85. Этим немногим, милый друг, я ограничусь из всего, что можно было бы сказать о задачах пляски и ремесле танцора. Все это я изложил тебе, чтобы ты не слишком сердился на меня за мою страсть к этому зрелищу. А если ты согласишься пойти со мной посмотреть на пляску, я уверен, ты будешь совершенно пленен этим искусством и, мало того, будешь охвачен плясобезумием. Так что мне не будет нужды говорить тебе, как Кирка Одиссею: Дивно: ты выпил зелье мое, но не зачарован.
Ибо ты будешь зачарован, и, клянусь Зевсом, не ослиную голову, не кабанье сердце принесут тебе эти чары, но рассудок твой станет тверже, и, радуясь свершившемуся, ты и другим позволишь большими глотками испить того же напитка. Помнишь, Гомер говорит о золотом жезле Гермеса, что он им
…сном чарует очи людскиеИ отверзает сном затворенные очи у спящих.
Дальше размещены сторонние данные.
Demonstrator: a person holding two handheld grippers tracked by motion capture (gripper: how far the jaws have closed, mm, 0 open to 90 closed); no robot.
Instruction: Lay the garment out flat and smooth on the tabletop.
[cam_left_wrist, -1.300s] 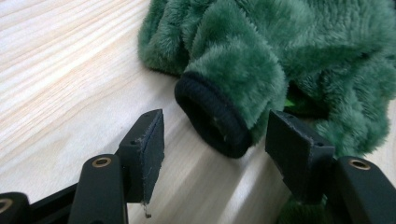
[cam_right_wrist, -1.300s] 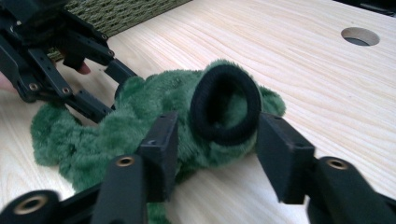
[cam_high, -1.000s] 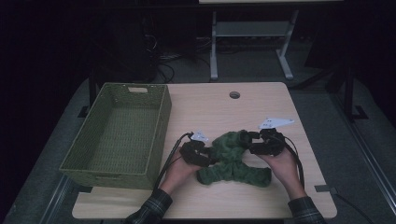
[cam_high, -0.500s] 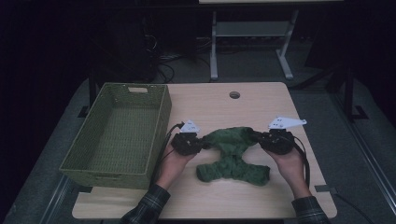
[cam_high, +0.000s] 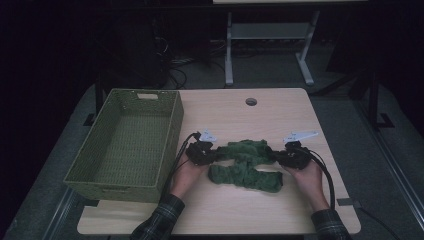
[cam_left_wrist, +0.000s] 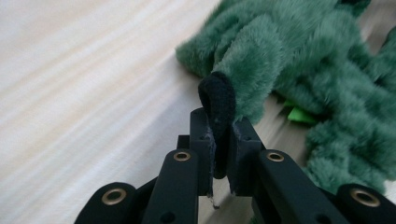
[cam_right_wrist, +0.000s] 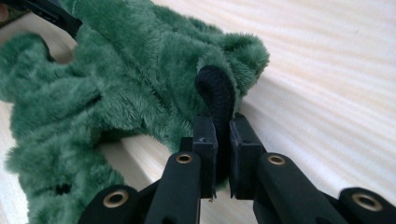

То же самое делает и пляска: она завораживает взоры и в то же время заставляет бодрствовать и будит мысль каждой подробностью своего действия.
Кратон. Так, Ликин. Я уже покорился тебе. И глаза и уши мои во всю ширь распахнуты. Не забудь же, приятель: когда пойдешь в театр, займи и мне место рядом с собой, чтобы ты не один возвращался домой умнее нас.
ХАРИДЕМ, ИЛИ О КРАСОТЕ
Перевод Н. П. Баранова
1. Гермипп. Вчера, Харидем, прогуливался я под городом, нуждаясь в отдыхе среди полей и чувствуя потребность спокойно поразмыслить, так как у меня оказались кое-какие заботы. И вот встречается мне Проксен Эпикратов. Поздоровавшись, как принято, я спросил его, откуда он идет и куда держит путь. Он ответил, что пришел сюда тоже отдохнуть от трудов, полюбоваться видом полей и насладиться легким благорастворенным дыханьем обвевающего их ветерка. Идет же он с великолепной пирушки, устроенной в Пирее Андроклом, сыном Эпихара, который, принеся жертву Гермесу, праздновал победу, одержанную им на празднике Зевса, где он прочел свою книжку.
2. Проксен сказал, что на пирушке было много тонких и приятных разговоров и между прочим были произнесены гостями похвальные слова в честь красоты; Проксен добавил, что пересказать их он не в силах, так как стал забывать по старости лет, да и вообще не обладает даром слова, но ты легко мог бы все передать, так как ты и сам выступал с речами и других в продолжение всего обеда слушал внимательно.